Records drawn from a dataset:
+ + + + +

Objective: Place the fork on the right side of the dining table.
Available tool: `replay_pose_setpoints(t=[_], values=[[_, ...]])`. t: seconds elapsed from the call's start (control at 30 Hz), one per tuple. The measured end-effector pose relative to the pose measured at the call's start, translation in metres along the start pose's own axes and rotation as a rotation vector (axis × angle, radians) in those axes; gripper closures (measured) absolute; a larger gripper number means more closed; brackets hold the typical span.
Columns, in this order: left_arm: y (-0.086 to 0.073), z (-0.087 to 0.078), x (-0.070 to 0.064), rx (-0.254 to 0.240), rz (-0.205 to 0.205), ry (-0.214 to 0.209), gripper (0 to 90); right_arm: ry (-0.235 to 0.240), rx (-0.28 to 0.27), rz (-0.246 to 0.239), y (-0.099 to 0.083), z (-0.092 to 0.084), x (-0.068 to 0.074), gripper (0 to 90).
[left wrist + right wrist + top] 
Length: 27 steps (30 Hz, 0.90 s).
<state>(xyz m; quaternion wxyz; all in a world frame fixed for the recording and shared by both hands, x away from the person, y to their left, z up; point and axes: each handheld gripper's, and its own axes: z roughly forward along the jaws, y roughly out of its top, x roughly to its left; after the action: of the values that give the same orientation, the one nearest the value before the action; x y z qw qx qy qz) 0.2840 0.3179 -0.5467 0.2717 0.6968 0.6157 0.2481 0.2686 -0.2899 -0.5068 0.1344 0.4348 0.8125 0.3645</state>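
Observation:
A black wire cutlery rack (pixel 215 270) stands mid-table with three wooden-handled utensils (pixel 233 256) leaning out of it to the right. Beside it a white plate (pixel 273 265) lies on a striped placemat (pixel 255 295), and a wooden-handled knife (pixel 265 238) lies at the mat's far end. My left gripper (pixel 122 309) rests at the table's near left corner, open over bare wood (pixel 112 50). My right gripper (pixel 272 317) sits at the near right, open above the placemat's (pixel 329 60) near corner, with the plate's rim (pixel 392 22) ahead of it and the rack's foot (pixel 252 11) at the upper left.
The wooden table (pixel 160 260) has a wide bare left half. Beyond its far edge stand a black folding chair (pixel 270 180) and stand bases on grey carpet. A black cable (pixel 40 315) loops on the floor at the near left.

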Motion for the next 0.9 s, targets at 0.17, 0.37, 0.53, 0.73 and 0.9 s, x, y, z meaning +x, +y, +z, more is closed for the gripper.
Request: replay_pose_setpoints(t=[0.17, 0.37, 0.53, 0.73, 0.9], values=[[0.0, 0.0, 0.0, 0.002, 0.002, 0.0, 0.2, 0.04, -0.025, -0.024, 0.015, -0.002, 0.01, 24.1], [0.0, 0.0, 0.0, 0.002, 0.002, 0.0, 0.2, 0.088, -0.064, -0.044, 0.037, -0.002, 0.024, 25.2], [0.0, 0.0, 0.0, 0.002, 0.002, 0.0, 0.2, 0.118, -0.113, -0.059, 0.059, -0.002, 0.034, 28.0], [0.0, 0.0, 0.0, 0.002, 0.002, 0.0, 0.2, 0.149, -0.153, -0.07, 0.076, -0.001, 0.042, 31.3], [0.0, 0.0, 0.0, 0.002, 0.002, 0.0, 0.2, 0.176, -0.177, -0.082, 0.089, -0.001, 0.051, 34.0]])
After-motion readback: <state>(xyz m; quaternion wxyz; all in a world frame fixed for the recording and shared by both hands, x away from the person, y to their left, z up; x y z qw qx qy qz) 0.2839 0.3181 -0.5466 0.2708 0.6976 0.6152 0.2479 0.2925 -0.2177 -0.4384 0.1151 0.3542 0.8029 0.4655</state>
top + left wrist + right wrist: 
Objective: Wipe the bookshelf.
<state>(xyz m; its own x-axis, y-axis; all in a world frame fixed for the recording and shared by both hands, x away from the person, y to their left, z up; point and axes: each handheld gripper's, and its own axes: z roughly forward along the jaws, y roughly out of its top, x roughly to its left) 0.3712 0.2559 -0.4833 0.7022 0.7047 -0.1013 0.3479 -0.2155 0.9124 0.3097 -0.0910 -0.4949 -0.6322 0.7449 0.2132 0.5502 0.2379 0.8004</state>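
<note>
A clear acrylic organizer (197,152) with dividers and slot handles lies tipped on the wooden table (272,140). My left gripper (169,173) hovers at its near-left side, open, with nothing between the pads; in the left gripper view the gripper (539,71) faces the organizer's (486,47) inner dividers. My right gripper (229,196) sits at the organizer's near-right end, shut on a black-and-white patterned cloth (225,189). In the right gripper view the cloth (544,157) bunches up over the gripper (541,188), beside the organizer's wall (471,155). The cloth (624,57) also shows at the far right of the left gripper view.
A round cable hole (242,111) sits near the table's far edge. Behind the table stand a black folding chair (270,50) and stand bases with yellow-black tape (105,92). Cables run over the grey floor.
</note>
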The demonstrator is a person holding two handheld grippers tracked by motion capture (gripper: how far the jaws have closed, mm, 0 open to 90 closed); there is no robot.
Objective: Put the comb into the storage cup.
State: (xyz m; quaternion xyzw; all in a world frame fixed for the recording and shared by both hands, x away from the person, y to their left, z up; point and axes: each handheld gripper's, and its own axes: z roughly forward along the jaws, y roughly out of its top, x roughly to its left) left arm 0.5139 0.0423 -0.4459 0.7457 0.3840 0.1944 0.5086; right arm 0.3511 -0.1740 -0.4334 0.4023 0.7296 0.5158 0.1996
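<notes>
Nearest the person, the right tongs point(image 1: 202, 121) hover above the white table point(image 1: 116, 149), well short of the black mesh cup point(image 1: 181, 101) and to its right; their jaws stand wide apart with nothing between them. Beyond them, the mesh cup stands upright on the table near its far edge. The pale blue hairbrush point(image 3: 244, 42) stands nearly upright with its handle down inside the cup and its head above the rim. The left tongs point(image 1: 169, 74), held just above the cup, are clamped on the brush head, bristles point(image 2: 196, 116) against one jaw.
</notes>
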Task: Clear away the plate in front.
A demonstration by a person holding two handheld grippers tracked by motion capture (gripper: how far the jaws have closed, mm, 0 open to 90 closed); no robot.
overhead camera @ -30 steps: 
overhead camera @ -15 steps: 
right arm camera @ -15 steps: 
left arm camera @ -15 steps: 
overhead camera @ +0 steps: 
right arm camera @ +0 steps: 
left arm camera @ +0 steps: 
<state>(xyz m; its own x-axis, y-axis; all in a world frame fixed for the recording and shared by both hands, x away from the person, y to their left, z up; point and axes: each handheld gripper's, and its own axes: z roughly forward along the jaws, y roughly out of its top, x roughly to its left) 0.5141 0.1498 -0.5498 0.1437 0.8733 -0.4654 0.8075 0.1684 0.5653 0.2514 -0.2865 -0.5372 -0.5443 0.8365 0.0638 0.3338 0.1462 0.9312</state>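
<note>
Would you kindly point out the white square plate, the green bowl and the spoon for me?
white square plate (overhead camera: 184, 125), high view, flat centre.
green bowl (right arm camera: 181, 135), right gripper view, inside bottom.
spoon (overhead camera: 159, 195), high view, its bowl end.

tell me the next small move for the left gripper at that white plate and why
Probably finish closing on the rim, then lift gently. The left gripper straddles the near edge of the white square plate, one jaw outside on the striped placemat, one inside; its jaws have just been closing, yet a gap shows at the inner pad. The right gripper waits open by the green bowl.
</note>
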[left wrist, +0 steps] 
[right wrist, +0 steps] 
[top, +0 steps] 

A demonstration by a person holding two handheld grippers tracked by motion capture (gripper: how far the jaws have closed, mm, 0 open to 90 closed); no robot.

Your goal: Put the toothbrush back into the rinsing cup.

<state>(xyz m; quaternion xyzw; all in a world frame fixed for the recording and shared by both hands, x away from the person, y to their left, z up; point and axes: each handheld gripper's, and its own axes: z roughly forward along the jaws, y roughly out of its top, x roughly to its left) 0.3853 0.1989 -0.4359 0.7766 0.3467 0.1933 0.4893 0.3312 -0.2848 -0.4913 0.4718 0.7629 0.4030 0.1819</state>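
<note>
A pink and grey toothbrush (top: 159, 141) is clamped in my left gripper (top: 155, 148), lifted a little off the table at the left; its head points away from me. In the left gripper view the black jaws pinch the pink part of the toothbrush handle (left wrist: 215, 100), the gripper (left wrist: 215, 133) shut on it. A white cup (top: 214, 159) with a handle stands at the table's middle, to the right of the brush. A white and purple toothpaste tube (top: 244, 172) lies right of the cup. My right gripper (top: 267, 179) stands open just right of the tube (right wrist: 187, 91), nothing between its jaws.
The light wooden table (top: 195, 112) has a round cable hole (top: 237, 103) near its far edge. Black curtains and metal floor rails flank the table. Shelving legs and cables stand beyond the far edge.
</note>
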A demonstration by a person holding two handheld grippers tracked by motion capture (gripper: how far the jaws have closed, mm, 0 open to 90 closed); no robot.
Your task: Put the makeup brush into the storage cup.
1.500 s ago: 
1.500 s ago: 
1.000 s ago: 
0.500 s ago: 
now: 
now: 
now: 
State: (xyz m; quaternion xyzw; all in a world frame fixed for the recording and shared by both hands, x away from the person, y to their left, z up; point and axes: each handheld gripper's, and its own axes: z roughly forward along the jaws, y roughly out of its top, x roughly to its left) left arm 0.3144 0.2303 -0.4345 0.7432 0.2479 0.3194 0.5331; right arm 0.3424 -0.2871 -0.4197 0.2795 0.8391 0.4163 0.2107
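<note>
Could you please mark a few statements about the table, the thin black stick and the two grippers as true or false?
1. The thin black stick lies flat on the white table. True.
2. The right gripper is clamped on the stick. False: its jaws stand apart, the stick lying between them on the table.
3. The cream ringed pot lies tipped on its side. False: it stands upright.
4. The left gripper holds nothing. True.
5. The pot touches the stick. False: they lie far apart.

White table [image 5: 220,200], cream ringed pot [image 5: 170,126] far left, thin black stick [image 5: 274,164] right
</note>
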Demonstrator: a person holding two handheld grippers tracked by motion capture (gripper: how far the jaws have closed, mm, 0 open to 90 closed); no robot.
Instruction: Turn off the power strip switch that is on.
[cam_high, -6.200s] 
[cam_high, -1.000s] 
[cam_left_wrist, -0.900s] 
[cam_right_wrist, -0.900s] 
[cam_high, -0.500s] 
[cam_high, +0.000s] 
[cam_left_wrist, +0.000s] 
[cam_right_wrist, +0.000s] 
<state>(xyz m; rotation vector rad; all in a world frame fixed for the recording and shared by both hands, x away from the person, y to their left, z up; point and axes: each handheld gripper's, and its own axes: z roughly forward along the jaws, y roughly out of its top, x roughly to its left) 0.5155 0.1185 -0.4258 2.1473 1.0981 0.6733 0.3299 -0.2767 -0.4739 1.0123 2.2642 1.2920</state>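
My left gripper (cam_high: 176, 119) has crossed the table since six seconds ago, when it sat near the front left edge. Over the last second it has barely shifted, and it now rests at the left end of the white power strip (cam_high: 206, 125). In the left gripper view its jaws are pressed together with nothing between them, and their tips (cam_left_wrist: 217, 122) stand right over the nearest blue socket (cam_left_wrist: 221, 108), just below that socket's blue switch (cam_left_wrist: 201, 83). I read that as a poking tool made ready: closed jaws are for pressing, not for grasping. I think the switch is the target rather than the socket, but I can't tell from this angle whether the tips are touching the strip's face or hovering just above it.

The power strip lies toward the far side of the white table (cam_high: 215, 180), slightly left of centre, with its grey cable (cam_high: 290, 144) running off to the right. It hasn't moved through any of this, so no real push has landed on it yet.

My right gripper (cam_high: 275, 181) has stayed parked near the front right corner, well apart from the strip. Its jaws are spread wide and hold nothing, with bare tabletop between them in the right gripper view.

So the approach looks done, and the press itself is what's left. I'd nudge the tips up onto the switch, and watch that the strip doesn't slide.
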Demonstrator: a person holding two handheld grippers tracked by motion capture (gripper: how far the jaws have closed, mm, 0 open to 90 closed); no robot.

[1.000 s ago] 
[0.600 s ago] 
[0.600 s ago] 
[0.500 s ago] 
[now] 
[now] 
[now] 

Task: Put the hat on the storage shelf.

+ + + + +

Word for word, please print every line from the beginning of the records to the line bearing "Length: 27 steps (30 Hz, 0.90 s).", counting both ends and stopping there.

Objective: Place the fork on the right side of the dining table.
Available tool: `replay_pose_setpoints(t=[_], values=[[_, ...]])`. t: seconds elapsed from the call's start (control at 30 Hz), one per tuple. The measured end-effector pose relative to the pose measured at the call's start, translation in metres along the start pose's own axes and rotation as a rotation vector (axis × angle, radians) in those axes; gripper closures (measured) absolute; a larger gripper number means more closed; brackets hold the typical span.
Columns, in this order: left_arm: y (-0.086 to 0.073), z (-0.087 to 0.078), x (-0.070 to 0.064), rx (-0.254 to 0.240), rz (-0.205 to 0.205), ry (-0.214 to 0.209), gripper (0 to 90); right_arm: ry (-0.235 to 0.240), rx (-0.28 to 0.27), rz (-0.246 to 0.239), y (-0.099 to 0.083), z (-0.092 to 0.084), x (-0.068 to 0.074), gripper (0 to 90).
[left wrist + right wrist + top] 
Length: 27 steps (30 Hz, 0.90 s).

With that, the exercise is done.